▶ _About this task_: Write the listing below out again exactly, though only as far as the line with "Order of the", which is included.

▶ _Stored data_:
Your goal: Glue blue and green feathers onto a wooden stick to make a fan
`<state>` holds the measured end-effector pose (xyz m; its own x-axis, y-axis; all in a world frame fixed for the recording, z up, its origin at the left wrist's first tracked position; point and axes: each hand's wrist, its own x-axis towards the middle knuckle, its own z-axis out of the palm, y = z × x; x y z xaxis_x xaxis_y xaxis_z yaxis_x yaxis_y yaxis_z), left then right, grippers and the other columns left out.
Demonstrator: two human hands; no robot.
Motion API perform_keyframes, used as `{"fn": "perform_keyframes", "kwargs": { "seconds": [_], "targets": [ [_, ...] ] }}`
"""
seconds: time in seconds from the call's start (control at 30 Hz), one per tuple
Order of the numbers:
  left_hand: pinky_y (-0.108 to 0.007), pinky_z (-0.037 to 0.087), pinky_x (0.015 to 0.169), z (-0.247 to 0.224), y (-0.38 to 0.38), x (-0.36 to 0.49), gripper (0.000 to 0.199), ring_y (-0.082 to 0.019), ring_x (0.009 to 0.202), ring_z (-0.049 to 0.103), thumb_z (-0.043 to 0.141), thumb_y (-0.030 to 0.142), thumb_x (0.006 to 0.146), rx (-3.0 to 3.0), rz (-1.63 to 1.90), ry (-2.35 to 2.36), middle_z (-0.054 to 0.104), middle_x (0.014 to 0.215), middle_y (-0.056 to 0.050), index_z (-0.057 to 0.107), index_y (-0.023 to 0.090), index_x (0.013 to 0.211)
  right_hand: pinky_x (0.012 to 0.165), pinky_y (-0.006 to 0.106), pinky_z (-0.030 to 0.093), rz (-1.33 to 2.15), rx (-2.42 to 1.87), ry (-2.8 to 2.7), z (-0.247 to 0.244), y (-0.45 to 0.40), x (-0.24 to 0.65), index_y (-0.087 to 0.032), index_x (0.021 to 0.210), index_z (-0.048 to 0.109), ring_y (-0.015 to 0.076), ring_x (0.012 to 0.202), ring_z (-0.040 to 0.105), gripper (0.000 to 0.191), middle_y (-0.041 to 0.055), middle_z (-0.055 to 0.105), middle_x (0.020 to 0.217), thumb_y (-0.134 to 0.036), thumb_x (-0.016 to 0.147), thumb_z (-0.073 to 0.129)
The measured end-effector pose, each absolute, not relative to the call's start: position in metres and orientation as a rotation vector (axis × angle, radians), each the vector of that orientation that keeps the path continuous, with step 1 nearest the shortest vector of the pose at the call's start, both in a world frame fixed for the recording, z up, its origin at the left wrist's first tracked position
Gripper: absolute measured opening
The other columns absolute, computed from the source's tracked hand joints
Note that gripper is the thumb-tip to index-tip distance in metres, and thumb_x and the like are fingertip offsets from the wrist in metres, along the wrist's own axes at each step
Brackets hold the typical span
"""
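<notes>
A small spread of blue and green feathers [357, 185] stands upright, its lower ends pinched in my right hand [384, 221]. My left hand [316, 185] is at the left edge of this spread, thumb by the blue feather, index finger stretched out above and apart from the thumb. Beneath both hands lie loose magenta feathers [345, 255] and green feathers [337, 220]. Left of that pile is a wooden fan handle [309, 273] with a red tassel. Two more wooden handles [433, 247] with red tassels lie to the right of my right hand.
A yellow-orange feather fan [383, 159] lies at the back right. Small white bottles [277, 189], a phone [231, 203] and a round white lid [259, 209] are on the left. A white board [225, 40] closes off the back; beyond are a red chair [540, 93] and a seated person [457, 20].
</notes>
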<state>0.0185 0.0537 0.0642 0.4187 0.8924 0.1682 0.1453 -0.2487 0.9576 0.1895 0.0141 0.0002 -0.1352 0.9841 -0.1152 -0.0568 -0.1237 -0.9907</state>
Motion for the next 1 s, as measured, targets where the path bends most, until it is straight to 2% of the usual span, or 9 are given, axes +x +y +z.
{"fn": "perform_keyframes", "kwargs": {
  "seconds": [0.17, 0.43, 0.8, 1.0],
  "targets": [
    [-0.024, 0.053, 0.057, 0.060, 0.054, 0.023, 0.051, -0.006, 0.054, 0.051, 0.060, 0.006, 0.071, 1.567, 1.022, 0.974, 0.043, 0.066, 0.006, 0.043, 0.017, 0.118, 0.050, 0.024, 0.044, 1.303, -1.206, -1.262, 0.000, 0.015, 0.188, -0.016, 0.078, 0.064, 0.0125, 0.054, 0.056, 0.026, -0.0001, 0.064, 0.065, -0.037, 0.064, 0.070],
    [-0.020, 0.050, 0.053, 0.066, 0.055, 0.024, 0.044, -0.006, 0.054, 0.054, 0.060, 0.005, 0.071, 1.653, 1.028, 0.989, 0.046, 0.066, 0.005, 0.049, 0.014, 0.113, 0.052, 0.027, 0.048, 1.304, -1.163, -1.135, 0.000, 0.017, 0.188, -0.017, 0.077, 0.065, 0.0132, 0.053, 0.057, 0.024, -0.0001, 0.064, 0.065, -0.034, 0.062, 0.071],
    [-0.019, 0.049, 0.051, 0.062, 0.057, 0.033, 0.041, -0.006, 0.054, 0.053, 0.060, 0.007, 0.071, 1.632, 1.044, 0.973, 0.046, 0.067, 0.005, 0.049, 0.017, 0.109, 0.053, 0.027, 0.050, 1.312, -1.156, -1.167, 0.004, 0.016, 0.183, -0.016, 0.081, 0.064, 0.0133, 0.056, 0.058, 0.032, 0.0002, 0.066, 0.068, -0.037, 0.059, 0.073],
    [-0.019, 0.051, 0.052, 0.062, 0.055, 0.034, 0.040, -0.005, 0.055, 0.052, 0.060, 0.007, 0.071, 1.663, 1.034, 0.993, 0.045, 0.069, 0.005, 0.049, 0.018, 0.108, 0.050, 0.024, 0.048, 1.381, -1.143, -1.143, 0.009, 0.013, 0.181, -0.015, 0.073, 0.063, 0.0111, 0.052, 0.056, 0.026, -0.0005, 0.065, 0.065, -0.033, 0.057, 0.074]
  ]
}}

▶ _Solution for this problem_:
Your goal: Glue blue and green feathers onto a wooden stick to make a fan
`<state>` holds the measured end-effector pose (xyz m; its own x-axis, y-axis; all in a world frame fixed for the recording, z up, its origin at the left wrist's first tracked position; point and axes: each hand's wrist, its own x-axis towards the middle knuckle, its own z-axis out of the palm, y = z × x; x y z xaxis_x xaxis_y xaxis_z yaxis_x yaxis_y yaxis_z), left then right, grippers and the other columns left out.
Demonstrator: two human hands; no robot.
Motion API perform_keyframes, used as `{"fn": "perform_keyframes", "kwargs": { "seconds": [_], "targets": [ [_, ...] ] }}`
"""
seconds: time in seconds from the call's start (control at 30 Hz), one per tuple
Order of the numbers:

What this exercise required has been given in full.